SQL distribution provides a seamless developer and customer experience. For example, developers don’t have to worry about ACID (atomicity, consistency, isolation, durability) compliance or complex joins. Users can rely on better performance and scalability as data grows.
SQL distribution does have a strict schema and structured data.
SQL server database as a service
SQL (pronounced “ess que ell” or “sequel”) server database as a service (DBaaS) enables customers to use SQL servers without buying additional hardware or having to make complicated database deployments. DBaaS uses a simple model to deploy necessary applications.
supply-side platform
A supply-side platform is an advertising technology platform used by publishers to manage, sell and optimize their ad space (or inventory), using websites and mobile applications. These ads can be video or display ads.
Supply-side platforms connect directly to ad networks, data-management platforms, demand-side platforms and ad exchanges to sell ad inventory for websites and app owners.
Supply-side platforms are beneficial for publishers who may be managing complex and volatile programmatic ad purchases with different ad networks at one time. These platforms help ensure the various requirements and limitations for those ad networks are met.
Supply-side platforms may use advanced algorithms to predict which network provides the most effective results during a certain period.
T
time based graph database
A time based graph database (or time series database) is one that is built specifically for handling metrics, events or measurements that are time-stamped. It stores nodes and relationships instead of tables or documents.
Graph databases are often used in fraud detection and recommendation engines. A graph database helps determine relationships between potential purchasers, personal information such as an email address and what purchases the user is making similar to others with common interests.
Further information can be gathered from the time series, which can track measurements or events that are tracked and aggregated. Examples include clicks, trades in a market or application performance modeling. While financial data was one of the initial uses of a time series database, the focus has grown with sensors being included in everything from cars to microwaves to phones.
transactional workload
A transactional workload means that over time, the database is getting requests for data and various changes to that data from different users. The modifications that are made are known as transactions.

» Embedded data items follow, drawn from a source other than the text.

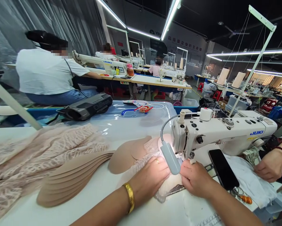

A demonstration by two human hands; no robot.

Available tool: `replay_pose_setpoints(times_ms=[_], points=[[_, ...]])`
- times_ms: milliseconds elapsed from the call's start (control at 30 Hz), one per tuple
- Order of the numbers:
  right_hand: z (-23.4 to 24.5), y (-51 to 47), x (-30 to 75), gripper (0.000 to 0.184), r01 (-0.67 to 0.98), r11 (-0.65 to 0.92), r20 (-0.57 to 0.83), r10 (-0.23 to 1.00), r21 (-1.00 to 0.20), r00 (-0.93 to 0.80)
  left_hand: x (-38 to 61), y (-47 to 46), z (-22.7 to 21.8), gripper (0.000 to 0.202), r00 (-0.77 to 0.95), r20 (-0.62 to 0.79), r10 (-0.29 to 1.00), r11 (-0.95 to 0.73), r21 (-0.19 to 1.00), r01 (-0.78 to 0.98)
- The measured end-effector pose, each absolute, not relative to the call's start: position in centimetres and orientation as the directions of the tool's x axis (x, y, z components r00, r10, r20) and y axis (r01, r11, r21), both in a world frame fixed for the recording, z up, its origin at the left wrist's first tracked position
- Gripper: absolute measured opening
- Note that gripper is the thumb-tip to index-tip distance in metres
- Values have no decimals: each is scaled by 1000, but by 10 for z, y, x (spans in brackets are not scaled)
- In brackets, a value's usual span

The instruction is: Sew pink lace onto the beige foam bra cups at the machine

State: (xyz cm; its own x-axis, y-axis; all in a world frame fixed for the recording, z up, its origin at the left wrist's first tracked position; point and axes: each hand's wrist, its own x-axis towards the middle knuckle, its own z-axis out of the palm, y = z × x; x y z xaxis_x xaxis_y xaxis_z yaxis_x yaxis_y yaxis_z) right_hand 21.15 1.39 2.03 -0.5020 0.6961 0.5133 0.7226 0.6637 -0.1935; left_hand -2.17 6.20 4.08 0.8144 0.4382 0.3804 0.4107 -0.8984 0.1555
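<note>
My left hand (152, 177), with a ring and a gold bangle, presses flat on a beige lace-and-foam cup piece (141, 153) just left of the needle. My right hand (195, 179) has its fingers curled on the same piece's edge beside the needle area (190, 156) of the white JUKI sewing machine (225, 135). The machine's small lamp (170, 157) shines on the fabric between my hands.
A fanned stack of beige foam cups (70, 175) and pale lace fabric (37, 150) lie at left. A black phone (223, 169) and white cloth (251, 180) lie at right, where another person's hand (270, 164) rests. A black bag (89, 106) and clear bin (131, 119) stand behind. Other workers sit at the rows behind.
</note>
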Motion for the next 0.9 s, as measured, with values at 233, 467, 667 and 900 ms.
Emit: replay_pose_setpoints(times_ms=[233, 467, 667, 900], points=[[19, 15, 212, 16, 743, 640, 486, 721, -194, -494, -23, 65, 40, 28, 821, 380, 427, -904, 146, 403], [21, 12, 215, 21, 764, 622, 405, 752, -173, -520, -26, 61, 42, 32, 818, 394, 418, -905, 106, 411], [23, 10, 213, 21, 785, 603, 390, 764, -145, -515, -27, 64, 32, 30, 811, 404, 423, -903, 117, 413], [24, 15, 212, 17, 810, 565, 396, 787, -155, -473, -39, 77, 20, 28, 767, 422, 483, -862, 74, 502]])
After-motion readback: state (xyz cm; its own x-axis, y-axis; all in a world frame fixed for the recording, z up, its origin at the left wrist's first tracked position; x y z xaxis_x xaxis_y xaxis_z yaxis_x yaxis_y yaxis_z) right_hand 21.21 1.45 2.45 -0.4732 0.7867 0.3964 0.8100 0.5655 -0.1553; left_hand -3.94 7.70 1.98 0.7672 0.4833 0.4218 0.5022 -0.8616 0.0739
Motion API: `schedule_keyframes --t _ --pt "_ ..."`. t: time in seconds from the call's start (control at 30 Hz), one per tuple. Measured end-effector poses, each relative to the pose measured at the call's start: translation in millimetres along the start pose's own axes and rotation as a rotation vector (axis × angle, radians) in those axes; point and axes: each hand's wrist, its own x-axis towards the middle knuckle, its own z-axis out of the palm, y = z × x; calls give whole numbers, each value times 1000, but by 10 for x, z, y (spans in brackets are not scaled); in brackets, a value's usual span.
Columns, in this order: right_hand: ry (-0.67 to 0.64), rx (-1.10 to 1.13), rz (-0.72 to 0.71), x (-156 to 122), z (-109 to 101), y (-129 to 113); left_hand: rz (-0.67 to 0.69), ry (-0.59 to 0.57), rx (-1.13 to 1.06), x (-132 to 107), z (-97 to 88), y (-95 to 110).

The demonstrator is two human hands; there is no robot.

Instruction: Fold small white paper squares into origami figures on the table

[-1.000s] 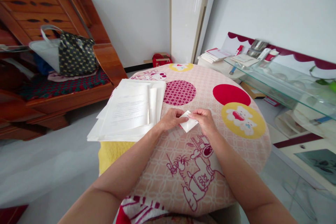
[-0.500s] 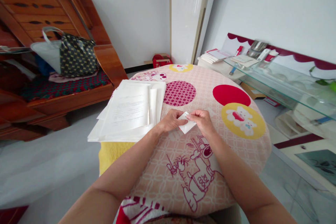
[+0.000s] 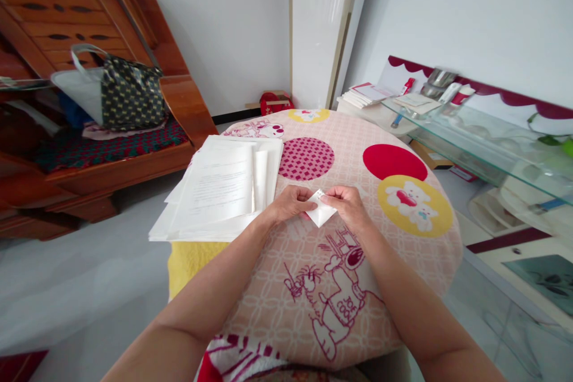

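Note:
A small folded piece of white paper (image 3: 320, 213), roughly diamond-shaped with one corner toward me, is held between my two hands over the table. My left hand (image 3: 292, 204) pinches its left side between thumb and fingers. On the opposite side, my right hand (image 3: 348, 203) grips the upper right edge, thumb and fingertips pressed together. Small dark marks show near the top corner of the paper. Left of my hands lies a stack of white paper sheets (image 3: 219, 185), the top one printed with lines of text.
A patterned cloth (image 3: 308, 268) covers the round table. To the left stands a wooden bench (image 3: 107, 176) with a dark patterned bag (image 3: 132, 94). On the right is a glass shelf (image 3: 492, 149) carrying various items. A tall white air conditioner (image 3: 316, 42) stands at the back.
The folded paper has turned slightly and shows more of its white face. My fingers have shifted a little along its edges; both hands still hold it in nearly the same place.

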Motion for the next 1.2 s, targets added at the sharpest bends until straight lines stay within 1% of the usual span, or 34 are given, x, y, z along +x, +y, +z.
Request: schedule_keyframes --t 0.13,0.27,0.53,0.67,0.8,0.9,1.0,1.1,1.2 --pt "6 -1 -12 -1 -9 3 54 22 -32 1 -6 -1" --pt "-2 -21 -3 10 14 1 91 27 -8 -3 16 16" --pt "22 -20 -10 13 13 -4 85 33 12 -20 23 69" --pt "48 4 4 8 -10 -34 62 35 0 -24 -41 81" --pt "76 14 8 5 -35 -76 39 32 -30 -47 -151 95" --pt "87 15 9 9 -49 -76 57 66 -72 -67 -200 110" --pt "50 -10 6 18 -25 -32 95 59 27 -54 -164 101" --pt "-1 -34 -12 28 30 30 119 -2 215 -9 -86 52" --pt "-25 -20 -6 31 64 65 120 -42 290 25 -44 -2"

For example, a transactional workload is built to aid in transactions such as in banking or accounting systems. Relational databases such as MySQL were designed to handle transactional workloads. They can scale as needed, ensure transactional consistency and have quick, responsive queries.
U
UDF
A User-Defined Function (UDF) is code written by a developer that runs inside the Aerospike database server. UDFs can significantly extend the capability of the Aerospike Database engine in functionality and in performance. Aerospike currently only supports Lua as a UDF language.